An atomic formula (or atom) has the form P (t1 , . . . , tn ), where ti ∈ Dom(Ai )∪V.
A conjunction of atoms is often identified with the set of all its atoms. A database
instance D for R is a (possibly infinite) set of ground atoms (or tuples) with
predicates from R and arguments from ∆.
    A homomorphism is a mapping µ : ∆ ∪ V ∪ N → ∆ ∪ V ∪ N such that (i)

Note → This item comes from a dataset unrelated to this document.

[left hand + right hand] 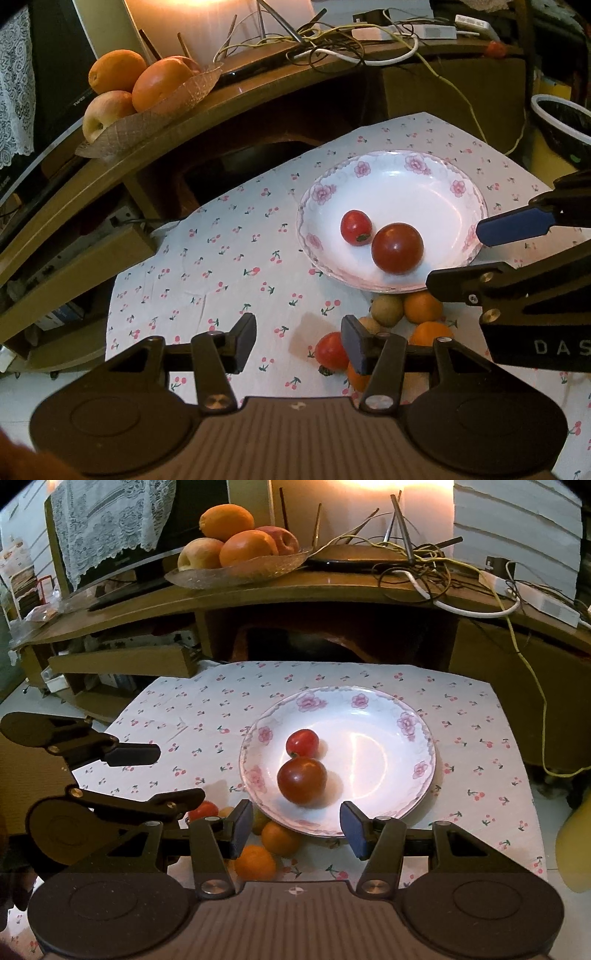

if c ∈ ∆ then µ(c) = c, (ii) if c ∈ V ∪ N then µ(c) ∈ ∆ ∪ N , and (iii) µ is
naturally extended to atoms, sets of atoms, and conjunctions of atoms, that is,
µ(p(t1 , . . . , tn )) = p(µ(t1 ), . . . , µ(tn )). A grounding is a homomorphism ρ such
that ρ(c) ∈ ∆ for every c ∈ ∆ ∪ V ∪ N . Also, given a conjunction of atoms
Φ(X), we denote with pos(Φ(X)) the conjunction of atoms in Φ(X) that appear
positive, and with neg(Φ(X)) the conjunction of atoms in Φ(X) that appear
negated.
TGDs. A tuple generating dependency (TGD) is a first-order formula:

                          (σ) ∀XY Φ(X, Y) → ∃ZΨ (X, Z)                              (1)

where X, Y, Z are sequences of variables, Φ(X, Y) is a conjunction of atoms and
negated atoms over R (called the body of σ, denoted body(σ)), and Ψ (X, Z) is
a conjunction of atoms over R (called the head of σ, denoted head(σ)). We use
body+ (σ) and body− (σ) to denote pos(Φ(X, Y)) and neg(Φ(X, Y)), respectively.
For ease of presentation, we sometimes omit the universal quantifiers, and assume
that all variables without quantifier are universally quantified.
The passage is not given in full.